Les mémoires de la Seconde guerre mondiale L’historien face à la mémoire de la guerre Terminale L – Histoire leçon 1
Problématique : Après 1945, la France est dans un paradoxe. C’est un pays meurtri par la guerre et l’Occupation, blessée par les exactions du régime de Vichy (= maréchal Pétain). Mais en 1945 c’est aussi un « vainqueur » : place au Conseil de sécurité de l’ONU, pas d’occupation américaine. C’est de Gaulle qui impose sa version : Vichy a été un régime illégitime, seuls les gaullistes résistants l’ont été. Cette mémoire de la guerre prend trois aspects : la Résistance, Vichy, la Shoah
I- Le « résistancialisme » dès 1945 1- Mythification et mystification Cette expression d’Henry Rousso désigne le mythe gaulliste d’une France massivement résistante entre 1940 et 1944, alors que la majorité est restée passive : Mémoire héroïque, qui met en valeur des figures comme Jean Moulin ; Mémoire unanimiste : tous les partis sont d’accord avec cette version de de Gaulle, y compris les communistes (parti des « 75 000 fusillés »).
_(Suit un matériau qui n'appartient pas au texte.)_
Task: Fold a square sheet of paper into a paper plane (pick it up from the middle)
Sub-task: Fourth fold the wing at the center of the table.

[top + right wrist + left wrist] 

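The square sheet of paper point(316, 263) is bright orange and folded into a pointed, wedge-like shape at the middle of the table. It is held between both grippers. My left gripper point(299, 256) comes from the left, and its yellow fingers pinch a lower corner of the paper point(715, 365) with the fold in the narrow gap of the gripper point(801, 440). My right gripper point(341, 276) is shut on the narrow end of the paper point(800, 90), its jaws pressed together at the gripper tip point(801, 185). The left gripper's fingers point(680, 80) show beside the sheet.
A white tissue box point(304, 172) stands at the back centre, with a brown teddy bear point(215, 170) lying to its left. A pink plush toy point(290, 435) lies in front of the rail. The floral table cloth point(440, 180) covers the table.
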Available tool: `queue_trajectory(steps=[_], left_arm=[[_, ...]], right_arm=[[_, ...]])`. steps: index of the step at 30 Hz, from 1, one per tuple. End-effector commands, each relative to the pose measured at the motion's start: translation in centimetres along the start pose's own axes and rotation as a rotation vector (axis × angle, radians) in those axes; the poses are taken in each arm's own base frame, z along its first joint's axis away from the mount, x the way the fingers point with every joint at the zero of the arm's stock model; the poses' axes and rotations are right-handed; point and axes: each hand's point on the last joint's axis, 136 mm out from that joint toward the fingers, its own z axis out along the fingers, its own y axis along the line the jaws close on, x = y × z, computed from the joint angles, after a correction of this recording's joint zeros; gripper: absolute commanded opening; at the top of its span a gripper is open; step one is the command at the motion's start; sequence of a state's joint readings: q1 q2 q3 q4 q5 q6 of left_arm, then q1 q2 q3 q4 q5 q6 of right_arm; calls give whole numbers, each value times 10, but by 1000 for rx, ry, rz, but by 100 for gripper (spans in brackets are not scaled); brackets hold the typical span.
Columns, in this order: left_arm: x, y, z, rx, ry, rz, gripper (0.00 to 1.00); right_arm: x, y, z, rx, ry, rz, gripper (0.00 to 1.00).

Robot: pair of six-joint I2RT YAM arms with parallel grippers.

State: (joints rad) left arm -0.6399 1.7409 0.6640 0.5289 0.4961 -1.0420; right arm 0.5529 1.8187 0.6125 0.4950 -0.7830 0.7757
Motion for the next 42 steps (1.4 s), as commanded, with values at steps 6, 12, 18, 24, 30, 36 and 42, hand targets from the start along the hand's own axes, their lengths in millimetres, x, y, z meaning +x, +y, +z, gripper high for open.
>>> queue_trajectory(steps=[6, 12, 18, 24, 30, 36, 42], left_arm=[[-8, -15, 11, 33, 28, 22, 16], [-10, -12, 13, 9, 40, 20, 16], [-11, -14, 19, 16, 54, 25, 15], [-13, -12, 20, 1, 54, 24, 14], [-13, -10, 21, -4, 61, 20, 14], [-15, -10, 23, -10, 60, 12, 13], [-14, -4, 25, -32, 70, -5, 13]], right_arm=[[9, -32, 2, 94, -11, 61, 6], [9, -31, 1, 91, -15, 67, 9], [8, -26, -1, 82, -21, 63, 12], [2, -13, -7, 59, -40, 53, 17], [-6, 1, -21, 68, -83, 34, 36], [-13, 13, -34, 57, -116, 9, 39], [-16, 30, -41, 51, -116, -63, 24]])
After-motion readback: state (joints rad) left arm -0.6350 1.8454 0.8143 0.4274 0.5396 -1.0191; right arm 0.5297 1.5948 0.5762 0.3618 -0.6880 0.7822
Mais cette construction politique permet de cacher d’autres réalités : Mauvais choix initiaux : ligne Maginot, déroute militaire de 1940 et exode, armistice… Importance de la collaboration de l’Etat représenté par Vichy : déportation des juifs, STO, livraison de matériel aux allemands, Milice chassant les résistants… Epuration des collaborateurs de Vichy « oubliée » : procès, femmes tondues…
Communistes résistants seulement après l’invasion de l’URSS en 1941 Rôle des américains dans la libération minimisée. Génocide juif noyé dans le sort des autres déportés : peu de survivants, fort traumatisme
2- Le rôle minoré de Vichy Robert Aron, Histoire de Vichy : la collaboration de Pétain a protégé la population des exactions nazies et ainsi préparé la libération. Résistants mis en valeur (Moulin, Mocquet…) mais pas les autres victimes : mémorial du Mont Valérien. En 1956, censure du film Nuit et brouillard d’Alain Resnais, car il y est expliqué que les juifs internés étaient gardés par des policiers français. Panthéonisation de Jean Moulin en 1964.
II- La remise en cause à partir de 1968 1- L’après De Gaulle Remise en cause dans les années 1970 : la nouvelle génération n’a pas connu la guerre. Contestation de De Gaulle : CRS=SS en 1968… Mort de de Gaulle en 1970. Mémoire : le chagrin et la pitié d’Ophuls, qui est très critique envers Vichy et la société française antisémite
Lacombe Lucien, de Louis Malle : histoire d’un paysan français qui aide la Gestapo. La France de Vichy par Robert Paxton, 1973 : rôle actif de Vichy dans la déportation des juifs 1961 : procès Eichmann, filmé : génocide juif
2- Procès, négationnisme Juif=victime, dans Shoah, de Lanzmann, 1985 (10 h !) Négationnisme dans les années 80 : antisémitisme politique pour remettre en valeur le régime nazi. 1987 : procès Barbie, chef de la Gestapo de Lyon 1990 : loi Gayssot contre le négationnisme (Faurisson, le Pen…)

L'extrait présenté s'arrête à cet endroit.